● DESCRIPTION OF THE TASK: Your copy should match the entries exactly, except that it holds no pictures.

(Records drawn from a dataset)
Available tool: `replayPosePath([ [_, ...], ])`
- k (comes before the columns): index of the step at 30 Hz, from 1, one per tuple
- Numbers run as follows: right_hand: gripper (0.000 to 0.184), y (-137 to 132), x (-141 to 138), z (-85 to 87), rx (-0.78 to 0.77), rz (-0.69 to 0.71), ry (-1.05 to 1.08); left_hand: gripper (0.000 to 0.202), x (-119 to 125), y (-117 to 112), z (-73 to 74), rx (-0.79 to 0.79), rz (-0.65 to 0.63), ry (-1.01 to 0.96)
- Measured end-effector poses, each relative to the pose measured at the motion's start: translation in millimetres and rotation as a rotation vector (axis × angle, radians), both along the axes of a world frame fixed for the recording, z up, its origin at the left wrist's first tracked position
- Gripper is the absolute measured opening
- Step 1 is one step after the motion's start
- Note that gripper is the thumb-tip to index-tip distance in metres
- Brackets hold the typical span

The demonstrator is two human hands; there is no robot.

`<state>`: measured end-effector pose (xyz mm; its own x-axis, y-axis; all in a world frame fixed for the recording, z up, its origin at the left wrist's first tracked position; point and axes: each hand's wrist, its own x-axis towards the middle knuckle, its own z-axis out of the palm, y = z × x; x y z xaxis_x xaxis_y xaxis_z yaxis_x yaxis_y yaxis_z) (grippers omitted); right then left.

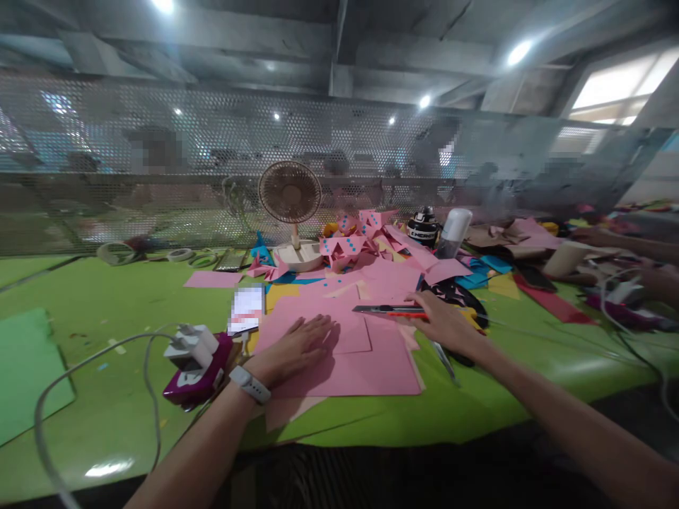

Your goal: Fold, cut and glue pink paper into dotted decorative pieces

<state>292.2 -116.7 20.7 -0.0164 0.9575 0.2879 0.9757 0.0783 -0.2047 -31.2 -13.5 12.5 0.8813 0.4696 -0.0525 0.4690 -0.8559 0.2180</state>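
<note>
My left hand (302,346) lies flat on a sheet of pink paper (371,371), fingers stretched toward the right. Under its fingertips is the edge of a smaller pink piece (353,337) on top of the sheet. My right hand (438,318) grips a utility knife (392,309) with a red and dark body, its blade pointing left above the pink paper. Whether the blade touches the paper I cannot tell. Just below my right hand, partly hidden, are metal scissor-like blades (444,362). A phone (247,309) with a lit screen lies beyond my left hand.
A purple power strip (199,378) with white chargers and a looping cable stands left. At the back are a small fan (290,198), pink paper scraps (382,247), a dark jar (423,226) and a white-capped bottle (455,230). Another person's arm (631,247) reaches in at far right.
</note>
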Motion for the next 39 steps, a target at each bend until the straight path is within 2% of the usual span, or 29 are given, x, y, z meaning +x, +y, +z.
replayPosePath([
  [4, 0.030, -10.5, 1.3, -3.8, 0.069, 0.008, -0.082, 0.054, 0.3, 0.3, -2.2, -0.009, -0.003, -0.004],
  [7, 0.036, -20.1, 0.7, -14.9, 0.181, -0.071, -0.152, 0.053, 0.0, -0.8, -1.8, -0.007, 0.000, -0.001],
  [11, 0.040, -22.0, 3.3, -29.4, 0.287, -0.106, -0.261, 0.054, 1.0, -4.3, 1.1, -0.002, 0.017, 0.011],
  [15, 0.042, -20.6, 4.6, -27.4, 0.357, -0.113, -0.240, 0.053, 3.4, -6.5, 3.4, 0.003, 0.043, 0.034],
  [18, 0.043, -35.7, -5.1, -29.1, 0.338, -0.046, -0.116, 0.053, 4.2, -5.1, 2.3, 0.009, 0.037, 0.040],
  [21, 0.044, -55.1, -22.3, -42.9, 0.358, -0.069, -0.013, 0.053, 4.1, -2.3, -0.5, 0.018, 0.027, 0.039],
  [23, 0.042, -61.2, -30.6, -52.8, 0.333, -0.030, -0.003, 0.054, 3.8, -0.8, -2.2, 0.014, 0.027, 0.039],
  [26, 0.043, -58.0, -29.6, -57.6, 0.251, -0.012, 0.063, 0.054, 3.4, -0.2, -2.8, 0.007, 0.028, 0.040],
  [31, 0.038, -47.3, -9.5, -47.2, 0.156, -0.037, 0.101, 0.053, 4.3, -3.7, 2.0, -0.003, 0.030, 0.051],
  [39, 0.038, -34.0, -9.4, -48.4, 0.164, -0.037, 0.106, 0.053, 7.1, -6.4, 6.2, -0.012, 0.050, 0.069],
])
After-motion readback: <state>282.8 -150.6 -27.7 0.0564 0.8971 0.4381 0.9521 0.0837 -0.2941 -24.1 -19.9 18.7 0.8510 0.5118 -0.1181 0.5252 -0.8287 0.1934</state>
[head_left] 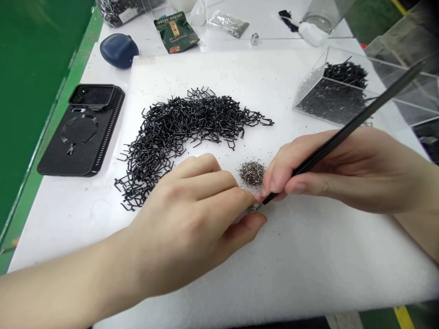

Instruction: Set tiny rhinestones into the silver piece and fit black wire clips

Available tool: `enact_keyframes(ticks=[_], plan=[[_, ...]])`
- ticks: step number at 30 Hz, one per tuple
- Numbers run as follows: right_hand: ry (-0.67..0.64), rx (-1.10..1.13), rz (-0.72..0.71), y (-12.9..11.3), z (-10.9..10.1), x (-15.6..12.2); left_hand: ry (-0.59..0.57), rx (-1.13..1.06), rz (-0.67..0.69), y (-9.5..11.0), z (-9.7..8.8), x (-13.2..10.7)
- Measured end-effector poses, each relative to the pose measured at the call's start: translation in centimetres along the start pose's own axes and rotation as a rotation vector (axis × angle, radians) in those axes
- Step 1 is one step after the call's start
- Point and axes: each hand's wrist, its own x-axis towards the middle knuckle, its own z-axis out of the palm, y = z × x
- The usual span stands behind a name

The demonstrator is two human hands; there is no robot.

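Note:
My left hand (195, 214) is closed in a pinch, thumb and forefinger around a small shiny piece (254, 207) that is mostly hidden by the fingers. From the right, my right hand (329, 173) grips long black tweezers (356, 118), held like a pen. Their tip points down and meets the small piece at my left fingertips. Just beyond the fingertips lies a little heap of tiny metal parts (252, 173). A curved pile of bent black wire pieces (192, 119) spreads behind my left hand.
A clear box (308, 98) of black pieces stands at the right. On the left lie a black phone (80, 132) and a dark blue rounded object (119, 50). A green packet (176, 33), a clear bag (228, 23) and a clear container (318, 18) are at the back.

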Motion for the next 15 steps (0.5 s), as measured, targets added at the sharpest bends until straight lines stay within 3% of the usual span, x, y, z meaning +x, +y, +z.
enact_keyframes(ticks=[15], plan=[[-0.017,0.02,0.013,0.1,0.0,0.0,-0.04,0.048,-0.066,0.1,0.0,1.1]])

● RESPONSE FOR THIS EXERCISE:
Available tool: `replayPosePath([ [_, ...], ])`
- k (comes before the columns): index of the step at 30 Hz, from 1, one per tuple
- Numbers run as follows: right_hand: gripper (0.000 to 0.184), y (-137 to 132), x (-141 to 138), z (-85 to 87), rx (-0.78 to 0.77), rz (-0.69 to 0.71), ry (-1.05 to 1.08); left_hand: gripper (0.000 to 0.202), x (-119 to 125), y (-117 to 112), z (-73 to 74), rx (-0.79 to 0.79), rz (-0.65 to 0.63), ry (-1.01 to 0.96)
- Measured end-effector poses, each relative to the pose measured at the motion's start: translation in millimetres and rotation as a rotation vector (axis × angle, radians), both along the axes of a world frame fixed for the recording, z up, its origin at the left wrist's first tracked position
- Gripper is the absolute measured opening
- Step 1 is one step after the motion's start
- Note that gripper is the thumb-tip to index-tip distance in metres
- Brackets hold the typical span

The demonstrator is two human hands; there is no robot.

`<state>`: measured end-effector pose (xyz mm; its own x-axis, y-axis; all in a world frame fixed for the recording, z up, its origin at the left wrist's first tracked position; point and axes: each hand's wrist, its own x-axis towards the middle knuckle, its own z-axis out of the palm, y = z × x; x y z xaxis_x xaxis_y xaxis_z yaxis_x yaxis_y yaxis_z) (grippers omitted); right then left.


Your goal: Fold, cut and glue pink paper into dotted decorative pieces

<state>292.2 -116.7 20.7 -0.0164 0.9575 0.2879 0.9757 0.0783 -0.2047 -31.2 -13.5 12.5 0.8813 0.4696 -0.0525 0.4690 -0.8559 0.2180</state>
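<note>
My left hand (302,346) lies flat on a sheet of pink paper (371,371), fingers stretched toward the right. Under its fingertips is the edge of a smaller pink piece (353,337) on top of the sheet. My right hand (438,318) grips a utility knife (392,309) with a red and dark body, its blade pointing left above the pink paper. Whether the blade touches the paper I cannot tell. Just below my right hand, partly hidden, are metal scissor-like blades (444,362). A phone (247,309) with a lit screen lies beyond my left hand.
A purple power strip (199,378) with white chargers and a looping cable stands left. At the back are a small fan (290,198), pink paper scraps (382,247), a dark jar (423,226) and a white-capped bottle (455,230). Another person's arm (631,247) reaches in at far right.
</note>
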Motion for the next 39 steps, a target at each bend until the straight path is within 2% of the usual span, or 29 are given, x, y, z meaning +x, +y, +z.
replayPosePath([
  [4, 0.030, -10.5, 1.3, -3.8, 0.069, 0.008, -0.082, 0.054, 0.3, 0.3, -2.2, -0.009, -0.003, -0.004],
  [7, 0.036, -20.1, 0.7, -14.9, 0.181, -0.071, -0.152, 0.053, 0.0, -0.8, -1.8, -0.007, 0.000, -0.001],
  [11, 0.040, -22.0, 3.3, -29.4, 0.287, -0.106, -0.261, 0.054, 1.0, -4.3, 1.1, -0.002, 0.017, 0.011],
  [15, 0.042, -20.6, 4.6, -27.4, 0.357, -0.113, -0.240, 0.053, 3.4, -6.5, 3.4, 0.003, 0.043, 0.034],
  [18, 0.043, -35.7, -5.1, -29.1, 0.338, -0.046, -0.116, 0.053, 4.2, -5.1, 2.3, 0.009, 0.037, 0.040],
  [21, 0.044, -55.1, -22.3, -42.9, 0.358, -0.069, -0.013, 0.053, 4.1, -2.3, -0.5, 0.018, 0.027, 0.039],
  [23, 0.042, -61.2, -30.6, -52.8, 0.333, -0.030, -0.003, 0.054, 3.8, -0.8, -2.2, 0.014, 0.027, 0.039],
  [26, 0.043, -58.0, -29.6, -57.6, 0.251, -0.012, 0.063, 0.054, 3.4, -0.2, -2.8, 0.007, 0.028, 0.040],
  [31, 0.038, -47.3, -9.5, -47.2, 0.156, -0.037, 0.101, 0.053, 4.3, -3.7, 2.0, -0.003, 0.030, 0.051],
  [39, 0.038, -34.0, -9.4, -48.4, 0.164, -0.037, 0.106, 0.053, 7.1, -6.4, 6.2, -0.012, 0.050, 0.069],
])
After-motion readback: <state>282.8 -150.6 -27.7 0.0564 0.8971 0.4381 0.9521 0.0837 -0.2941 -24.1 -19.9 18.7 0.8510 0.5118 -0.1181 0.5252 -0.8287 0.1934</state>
[head_left] 

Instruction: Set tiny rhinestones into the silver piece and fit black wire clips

Available tool: `enact_keyframes(ticks=[_], plan=[[_, ...]])`
- ticks: step number at 30 Hz, one per tuple
- Numbers run as follows: right_hand: ry (-0.67..0.64), rx (-1.10..1.13), rz (-0.72..0.71), y (-12.9..11.3), z (-10.9..10.1), x (-15.6..12.2); left_hand: ry (-0.59..0.57), rx (-1.13..1.06), rz (-0.67..0.69), y (-9.5..11.0), z (-9.7..8.8), x (-13.2..10.7)
- Measured end-effector poses, each relative to the pose measured at the call's start: translation in centimetres along the start pose's own axes and rotation as a rotation vector (axis × angle, radians) in those axes
- Step 1 is one step after the call's start
- Point and axes: each hand's wrist, its own x-axis towards the middle knuckle, its own z-axis out of the palm, y = z × x
- The usual span stands behind a name

The demonstrator is two human hands; there is no robot.

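Note:
My left hand (195, 214) is closed in a pinch, thumb and forefinger around a small shiny piece (254, 207) that is mostly hidden by the fingers. From the right, my right hand (329, 173) grips long black tweezers (356, 118), held like a pen. Their tip points down and meets the small piece at my left fingertips. Just beyond the fingertips lies a little heap of tiny metal parts (252, 173). A curved pile of bent black wire pieces (192, 119) spreads behind my left hand.
A clear box (308, 98) of black pieces stands at the right. On the left lie a black phone (80, 132) and a dark blue rounded object (119, 50). A green packet (176, 33), a clear bag (228, 23) and a clear container (318, 18) are at the back.
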
Motion for the next 15 steps (0.5 s), as measured, targets added at the sharpest bends until straight lines stay within 3% of the usual span, x, y, z meaning +x, +y, +z.
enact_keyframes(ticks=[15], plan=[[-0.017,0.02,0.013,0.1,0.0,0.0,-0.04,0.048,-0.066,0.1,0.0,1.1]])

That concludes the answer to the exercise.